**Your task:**
Return the records, each one exactly as written.

**Exercise data:**
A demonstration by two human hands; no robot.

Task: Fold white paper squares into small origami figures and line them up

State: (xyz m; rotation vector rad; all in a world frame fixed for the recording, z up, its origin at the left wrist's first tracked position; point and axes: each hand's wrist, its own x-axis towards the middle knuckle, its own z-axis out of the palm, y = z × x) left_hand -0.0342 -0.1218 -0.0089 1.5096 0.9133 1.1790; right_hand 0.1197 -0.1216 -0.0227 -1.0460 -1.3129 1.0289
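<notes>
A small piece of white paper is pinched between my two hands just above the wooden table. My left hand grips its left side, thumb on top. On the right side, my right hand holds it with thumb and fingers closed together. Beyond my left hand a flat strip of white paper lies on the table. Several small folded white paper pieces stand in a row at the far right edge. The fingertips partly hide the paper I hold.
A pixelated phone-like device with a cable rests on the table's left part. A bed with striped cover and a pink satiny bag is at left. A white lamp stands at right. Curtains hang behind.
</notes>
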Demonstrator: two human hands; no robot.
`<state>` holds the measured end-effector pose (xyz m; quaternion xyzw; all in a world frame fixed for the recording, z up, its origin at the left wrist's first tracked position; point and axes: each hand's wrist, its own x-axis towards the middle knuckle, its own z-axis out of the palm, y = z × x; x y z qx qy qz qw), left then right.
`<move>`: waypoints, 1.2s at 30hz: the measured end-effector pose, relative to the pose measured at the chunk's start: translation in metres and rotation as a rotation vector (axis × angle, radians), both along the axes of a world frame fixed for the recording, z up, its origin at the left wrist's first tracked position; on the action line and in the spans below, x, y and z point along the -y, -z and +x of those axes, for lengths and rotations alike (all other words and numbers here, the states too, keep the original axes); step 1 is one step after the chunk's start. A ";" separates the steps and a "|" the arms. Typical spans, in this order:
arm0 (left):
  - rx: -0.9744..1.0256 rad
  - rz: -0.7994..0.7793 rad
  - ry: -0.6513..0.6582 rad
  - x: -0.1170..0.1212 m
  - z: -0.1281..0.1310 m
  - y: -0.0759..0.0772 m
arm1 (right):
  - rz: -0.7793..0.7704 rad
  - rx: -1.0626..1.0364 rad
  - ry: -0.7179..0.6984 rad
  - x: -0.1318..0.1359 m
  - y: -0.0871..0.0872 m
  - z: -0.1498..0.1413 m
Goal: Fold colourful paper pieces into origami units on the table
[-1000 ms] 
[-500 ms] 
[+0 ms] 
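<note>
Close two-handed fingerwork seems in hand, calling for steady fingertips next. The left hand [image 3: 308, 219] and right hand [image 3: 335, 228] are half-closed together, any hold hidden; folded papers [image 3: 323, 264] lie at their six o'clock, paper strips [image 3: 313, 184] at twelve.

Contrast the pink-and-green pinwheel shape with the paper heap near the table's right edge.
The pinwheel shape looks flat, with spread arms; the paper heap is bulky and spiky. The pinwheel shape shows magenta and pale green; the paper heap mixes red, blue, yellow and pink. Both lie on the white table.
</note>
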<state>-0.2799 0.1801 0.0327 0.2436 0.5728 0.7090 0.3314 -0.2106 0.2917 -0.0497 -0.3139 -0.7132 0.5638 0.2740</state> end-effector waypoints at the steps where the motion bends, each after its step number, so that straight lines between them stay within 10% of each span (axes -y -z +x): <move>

**Written response:**
A demonstration by two human hands; no robot.

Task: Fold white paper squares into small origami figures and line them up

State: (xyz m; rotation vector rad; all in a world frame fixed for the recording, z up, its origin at the left wrist's first tracked position; point and axes: each hand's wrist, its own x-axis towards the middle knuckle, its own z-axis out of the palm, y = z × x) left_hand -0.0342 -0.1218 -0.0089 1.5096 0.9133 1.1790; right_hand 0.1197 -0.1216 -0.0227 -1.0460 -1.3129 1.0289
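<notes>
A small piece of white paper is pinched between my two hands just above the wooden table. My left hand grips its left side, thumb on top. On the right side, my right hand holds it with thumb and fingers closed together. Beyond my left hand a flat strip of white paper lies on the table. Several small folded white paper pieces stand in a row at the far right edge. The fingertips partly hide the paper I hold.
A pixelated phone-like device with a cable rests on the table's left part. A bed with striped cover and a pink satiny bag is at left. A white lamp stands at right. Curtains hang behind.
</notes>
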Demonstrator: two human hands; no robot.
`<state>` holds the measured end-effector pose (xyz m; quaternion xyzw; all in a world frame fixed for the recording, z up, its origin at the left wrist's first tracked position; point and axes: each hand's wrist, its own x-axis towards the middle knuckle, its own z-axis out of the palm, y = z × x; x y z qx qy qz qw), left then right.
`<move>`: waypoints, 1.2s at 30hz: the measured end-effector pose, relative to the pose measured at the chunk's start: translation in metres and rotation as a rotation vector (axis × angle, radians), both along the axes of a world frame fixed for the recording, z up, its origin at the left wrist's first tracked position; on the action line and in the spans below, x, y and z point along the -y, -z and +x of those axes, for lengths and rotations alike (all other words and numbers here, the states too, keep the original axes); step 1 is one step after the chunk's start. A ";" separates the steps and a "|" the arms. Typical spans, in this order:
arm0 (left):
  - rx: -0.9744..1.0256 rad
  - rz: -0.7994..0.7793 rad
  - ry: -0.6513..0.6582 rad
  - x: -0.1170..0.1212 m
  - z: -0.1281..0.1310 m
  - y: -0.0759..0.0772 m
arm1 (right):
  - rz: -0.7793..0.7704 rad
  - rx: -1.0626..1.0364 rad
  - ry: -0.7179..0.6984 rad
  - x: -0.1318..0.1359 m
  - y: -0.0871..0.0872 m
  - z: -0.1498..0.1413 m
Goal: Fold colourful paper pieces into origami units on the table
[-1000 ms] 
[-500 ms] 
[+0 ms] 
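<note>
Close two-handed fingerwork seems in hand, calling for steady fingertips next. The left hand [image 3: 308, 219] and right hand [image 3: 335, 228] are half-closed together, any hold hidden; folded papers [image 3: 323, 264] lie at their six o'clock, paper strips [image 3: 313, 184] at twelve.

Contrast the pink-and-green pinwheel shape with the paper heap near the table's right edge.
The pinwheel shape looks flat, with spread arms; the paper heap is bulky and spiky. The pinwheel shape shows magenta and pale green; the paper heap mixes red, blue, yellow and pink. Both lie on the white table.
</note>
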<state>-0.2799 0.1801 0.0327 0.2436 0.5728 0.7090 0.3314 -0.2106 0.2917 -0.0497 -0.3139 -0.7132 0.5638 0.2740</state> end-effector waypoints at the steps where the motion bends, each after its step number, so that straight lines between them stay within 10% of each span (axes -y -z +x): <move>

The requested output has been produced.